Task goal —
Leave no line out; reproduce the listing exactly.

Material provided —
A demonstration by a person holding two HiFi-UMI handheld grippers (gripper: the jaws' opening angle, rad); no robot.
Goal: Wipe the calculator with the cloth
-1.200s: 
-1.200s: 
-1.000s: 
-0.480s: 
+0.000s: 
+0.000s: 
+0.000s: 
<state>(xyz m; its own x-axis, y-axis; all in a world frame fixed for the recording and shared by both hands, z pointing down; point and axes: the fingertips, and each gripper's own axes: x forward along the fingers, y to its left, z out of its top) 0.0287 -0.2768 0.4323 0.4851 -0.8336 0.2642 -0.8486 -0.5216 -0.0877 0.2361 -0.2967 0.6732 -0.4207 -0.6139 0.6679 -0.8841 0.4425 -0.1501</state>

Output —
A demonstration by a person holding two HiFi-UMI handheld grippers (gripper: the jaws' opening angle, rad); no robot.
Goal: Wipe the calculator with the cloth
-1.200s: 
-1.200s: 
-1.000s: 
-0.480s: 
+0.000s: 
+0.000s: 
+0.000s: 
<state>(xyz m; its own x-axis, y-axis; all in a world frame fixed for the recording and shared by both hands, z pointing down; point and axes: the fingertips, and each gripper's own axes: x forward along the fingers, y to its left, z out of its top) 0.0287 -0.2768 0.4323 0.4851 -0.8336 0.2642 -0.8486 -0.5216 -0.0877 0.2361 -0.2967 0.6732 -0.4207 -0.6139 0.6679 -0.8841 0.4425 -0.1501</state>

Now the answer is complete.